Set the listing down again exactly, please, apart from its pictures.

Data excerpt =>
○ ○ ○ ○ ○
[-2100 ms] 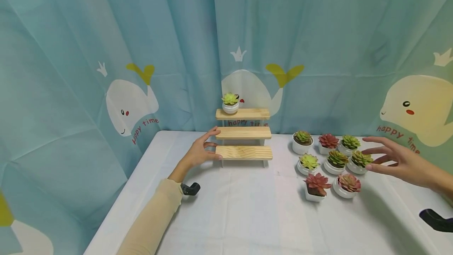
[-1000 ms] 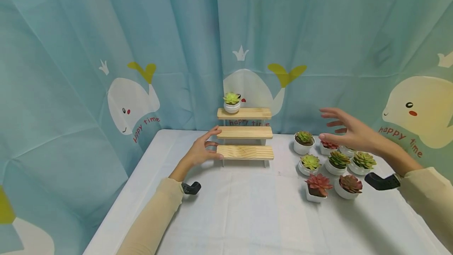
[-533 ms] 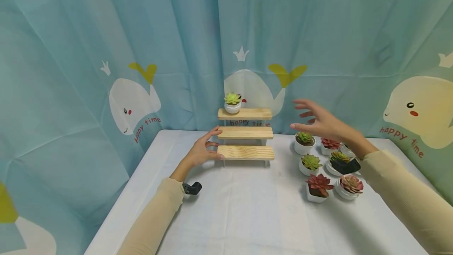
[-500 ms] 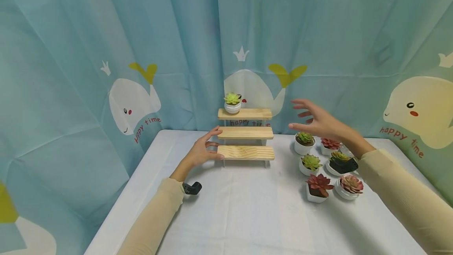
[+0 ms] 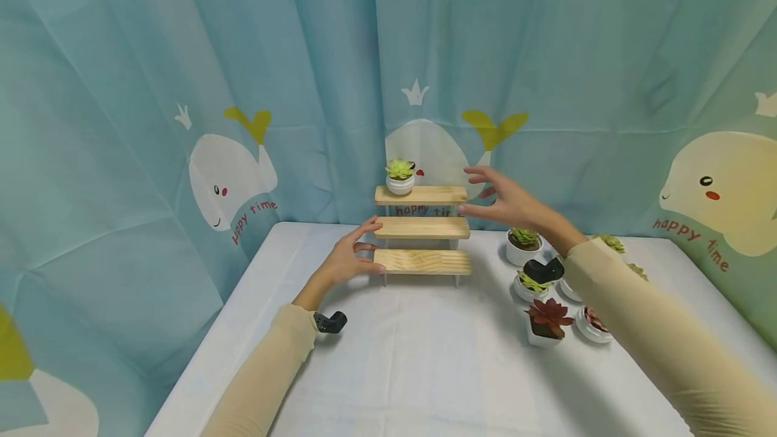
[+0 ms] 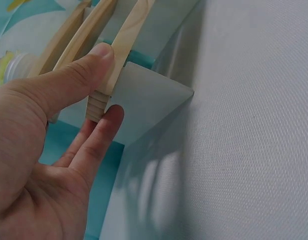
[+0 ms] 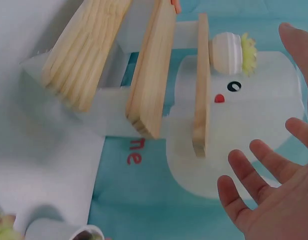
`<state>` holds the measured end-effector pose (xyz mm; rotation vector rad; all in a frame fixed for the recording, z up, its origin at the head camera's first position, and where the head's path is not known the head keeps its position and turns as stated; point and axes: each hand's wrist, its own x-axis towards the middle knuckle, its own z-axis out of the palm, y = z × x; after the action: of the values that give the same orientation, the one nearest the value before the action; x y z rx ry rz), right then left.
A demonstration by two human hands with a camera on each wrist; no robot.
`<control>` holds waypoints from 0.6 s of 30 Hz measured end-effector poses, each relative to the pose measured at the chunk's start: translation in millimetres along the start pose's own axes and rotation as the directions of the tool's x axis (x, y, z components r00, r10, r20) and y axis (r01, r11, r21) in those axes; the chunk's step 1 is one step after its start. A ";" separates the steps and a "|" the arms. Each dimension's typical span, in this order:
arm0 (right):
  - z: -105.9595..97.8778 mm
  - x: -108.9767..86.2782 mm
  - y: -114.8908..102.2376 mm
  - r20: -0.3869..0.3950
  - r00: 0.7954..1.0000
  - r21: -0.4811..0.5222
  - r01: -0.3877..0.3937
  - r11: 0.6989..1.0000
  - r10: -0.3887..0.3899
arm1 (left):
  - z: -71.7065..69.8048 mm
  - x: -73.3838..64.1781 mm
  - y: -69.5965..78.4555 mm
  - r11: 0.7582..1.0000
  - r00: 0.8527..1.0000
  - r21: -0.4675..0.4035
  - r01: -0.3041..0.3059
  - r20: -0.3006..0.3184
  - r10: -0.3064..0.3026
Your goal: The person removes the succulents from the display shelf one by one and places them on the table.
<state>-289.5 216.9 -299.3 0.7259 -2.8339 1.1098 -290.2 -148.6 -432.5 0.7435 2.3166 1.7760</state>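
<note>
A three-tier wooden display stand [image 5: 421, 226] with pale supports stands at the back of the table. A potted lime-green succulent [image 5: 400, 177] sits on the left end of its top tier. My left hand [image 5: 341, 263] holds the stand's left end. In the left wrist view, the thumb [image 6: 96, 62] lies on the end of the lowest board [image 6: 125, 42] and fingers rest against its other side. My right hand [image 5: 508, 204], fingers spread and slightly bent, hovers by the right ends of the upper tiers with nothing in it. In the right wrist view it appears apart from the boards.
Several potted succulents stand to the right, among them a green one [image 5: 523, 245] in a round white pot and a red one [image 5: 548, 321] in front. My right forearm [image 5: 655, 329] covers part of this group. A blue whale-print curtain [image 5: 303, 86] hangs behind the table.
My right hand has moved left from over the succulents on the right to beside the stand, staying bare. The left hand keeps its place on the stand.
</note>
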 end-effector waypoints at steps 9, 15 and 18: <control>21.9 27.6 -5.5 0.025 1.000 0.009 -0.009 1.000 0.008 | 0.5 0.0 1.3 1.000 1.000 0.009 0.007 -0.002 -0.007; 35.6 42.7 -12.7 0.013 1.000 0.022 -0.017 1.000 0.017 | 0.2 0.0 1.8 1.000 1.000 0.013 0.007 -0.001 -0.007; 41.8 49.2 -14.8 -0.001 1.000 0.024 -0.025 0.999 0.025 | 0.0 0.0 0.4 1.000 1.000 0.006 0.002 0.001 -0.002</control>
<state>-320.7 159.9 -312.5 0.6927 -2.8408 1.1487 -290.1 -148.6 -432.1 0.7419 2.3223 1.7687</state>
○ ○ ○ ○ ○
Exercise response =>
[-2100 ms] 
[-1000 ms] 
[-533 ms] 
[-500 ms] 
[+0 ms] 
[+0 ms] 
[+0 ms] 
`<state>` holds the measured end-effector pose (xyz mm; rotation vector rad; all in a frame fixed for the recording, z up, its origin at the head camera's first position, and where the head's path is not known the head keeps its position and turns as stated; point and axes: each hand's wrist, its own x-axis towards the middle knuckle, its own z-axis out of the palm, y = z × x; after the action: of the values that give the same orientation, the one nearest the value before the action; x y z rx ry rz), right then left.
A demonstration by two human hands with a camera on each wrist; no robot.
`<control>` holds waypoints from 0.6 s of 30 Hz measured end-effector poses, each relative to the pose measured at the chunk's start: translation in millimetres along the start pose's own axes and rotation as the directions of the tool's x axis (x, y, z components r00, r10, r20) and y axis (r01, r11, r21) in those axes; the chunk's step 1 is one step after its start. A ";" separates the steps and a "|" the arms. Each dimension's typical span, in this order:
arm0 (right):
  - z: -105.9595..97.8778 mm
  - x: -108.9767..86.2782 mm
  - y: -114.8908..102.2376 mm
  - r20: -0.3869..0.3950
  - r00: 0.7954..1.0000
  - r21: -0.4811..0.5222
  - r01: -0.3877..0.3937
  - r11: 0.6989..1.0000
  - r10: -0.3887..0.3899
arm1 (left):
  - z: -71.7065..69.8048 mm
  - x: -73.3838..64.1781 mm
  - y: -69.5965..78.4555 mm
  - r11: 0.7582..1.0000
  - r00: 0.8527..1.0000
  - r21: -0.4675..0.4035
  - r01: -0.3041..0.3059
  - r20: -0.3006..0.3184
  - r10: -0.3064..0.3026
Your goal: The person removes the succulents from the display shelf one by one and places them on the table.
<state>-289.5 216.9 -299.3 0.7259 -2.8339 1.1098 -290.2 -148.6 -432.5 0.7435 2.3166 1.7760</state>
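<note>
A three-tier wooden display stand [image 5: 421, 226] with pale supports stands at the back of the table. A potted lime-green succulent [image 5: 400, 177] sits on the left end of its top tier. My left hand [image 5: 341, 263] holds the stand's left end. In the left wrist view, the thumb [image 6: 96, 62] lies on the end of the lowest board [image 6: 125, 42] and fingers rest against its other side. My right hand [image 5: 508, 204], fingers spread and slightly bent, hovers by the right ends of the upper tiers with nothing in it. In the right wrist view it appears apart from the boards.
Several potted succulents stand to the right, among them a green one [image 5: 523, 245] in a round white pot and a red one [image 5: 548, 321] in front. My right forearm [image 5: 655, 329] covers part of this group. A blue whale-print curtain [image 5: 303, 86] hangs behind the table.
My right hand has moved left from over the succulents on the right to beside the stand, staying bare. The left hand keeps its place on the stand.
</note>
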 end-effector waypoints at steps 9, 15 and 18: <control>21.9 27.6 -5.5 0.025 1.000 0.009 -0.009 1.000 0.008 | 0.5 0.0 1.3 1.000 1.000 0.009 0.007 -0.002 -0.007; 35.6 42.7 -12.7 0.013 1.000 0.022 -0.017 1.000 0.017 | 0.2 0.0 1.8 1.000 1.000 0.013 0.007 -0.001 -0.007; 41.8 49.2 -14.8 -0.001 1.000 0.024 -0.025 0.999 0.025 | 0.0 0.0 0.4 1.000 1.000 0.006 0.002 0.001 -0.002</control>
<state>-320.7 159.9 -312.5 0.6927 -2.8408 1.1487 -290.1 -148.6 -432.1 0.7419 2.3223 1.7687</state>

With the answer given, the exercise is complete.